# Evaluating the Use of Google Street View to Visually Verify the Locations of Cannabis Retailers in the United States Extracted from Websites, 2015–2018

**Authors:** Danielle Haley, Magdalena Pankowska, Michael Williams, Hannah Cooper, Andrew Edmonds, Kyle Nameth, Matthew Mahlan, Yen-Tyng Chen

PMC · DOI: 10.1007/s12061-026-09823-1 · 2026-03-28

## TL;DR

This study explores using Google Street View to verify the locations of cannabis retailers in the US from 2015 to 2018, finding it useful for current verification but not for historical data.

## Contribution

The study introduces the use of Google Street View for verifying cannabis retailer locations and highlights its limitations for historical data reconstruction.

## Key findings

- 74% of cannabis retailers were visually verified at least once between 2015 and 2018.
- Verification rates were low before 2017 due to missing Google Street View images.
- GSV is suitable for current verification but not for reconstructing historical retailer lists.

## Abstract

Our ability to advance public health and policy responses to cannabis legalization is limited by a lack of geographic data on cannabis retailers across states and over time.
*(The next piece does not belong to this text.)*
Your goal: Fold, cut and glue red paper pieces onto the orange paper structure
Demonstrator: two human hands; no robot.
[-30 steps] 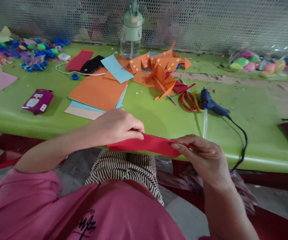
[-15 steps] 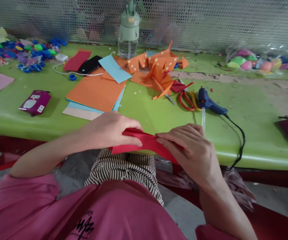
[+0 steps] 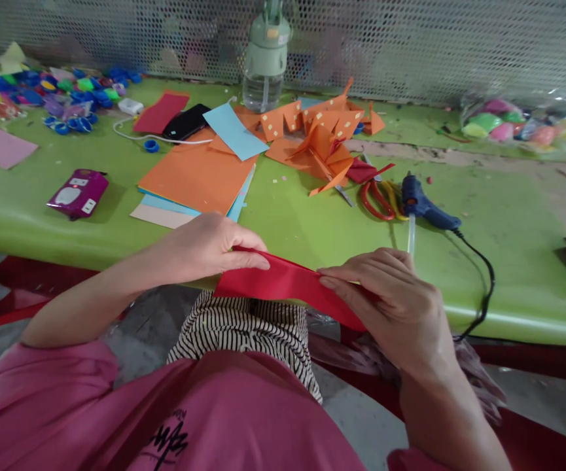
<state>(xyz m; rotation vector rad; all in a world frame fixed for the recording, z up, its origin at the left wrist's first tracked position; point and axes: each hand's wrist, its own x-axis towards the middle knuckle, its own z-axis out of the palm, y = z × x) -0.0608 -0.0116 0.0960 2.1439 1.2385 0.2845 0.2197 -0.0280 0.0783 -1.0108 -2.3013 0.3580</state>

This study evaluated the feasibility and utility of using Google Street View (GSV) to: 1) visually verify cannabis retailers locations extracted from websites and (2) create a historical retailer list. We extracted and deduplicated cannabis retailer addresses from 6 websites advertising medical and adult use cannabis retailers across 13 US states in February 2019. We visually verified the locations of cannabis retailers in 2015, 2016, 2017 and 2018, summarizing results by state and year. We assessed proportions of verified retailers within and across the legislative period in which states first legalized medical cannabis (ballot [1996–1999], early [2000–2008], late [2009–2018]) using a Chi-square test. Of 1,739 retailers, 74% were visually verified at least one year between 2015 and 2018. Verification was ≥ 74% in all but California and Florida in 2018. Visual verification prior to 2017 was low, largely due to missing GSV images. Proportions of visually verified retailers varied between states legalizing medical cannabis in the ballot (p < 0.001), but not in the early (p = 0.236) and late legislative periods (p = 0.585). GSV virtual audit methods may be appropriate for visually verifying cannabis retailers contemporaneously, but are not appropriate for reconstructing historic retailer lists. Some states (e.g., California) may require the use of additional verification methods. Future studies should assess the feasibility of using GSV in conjunction with novel methods for processing data (e.g., machine learning).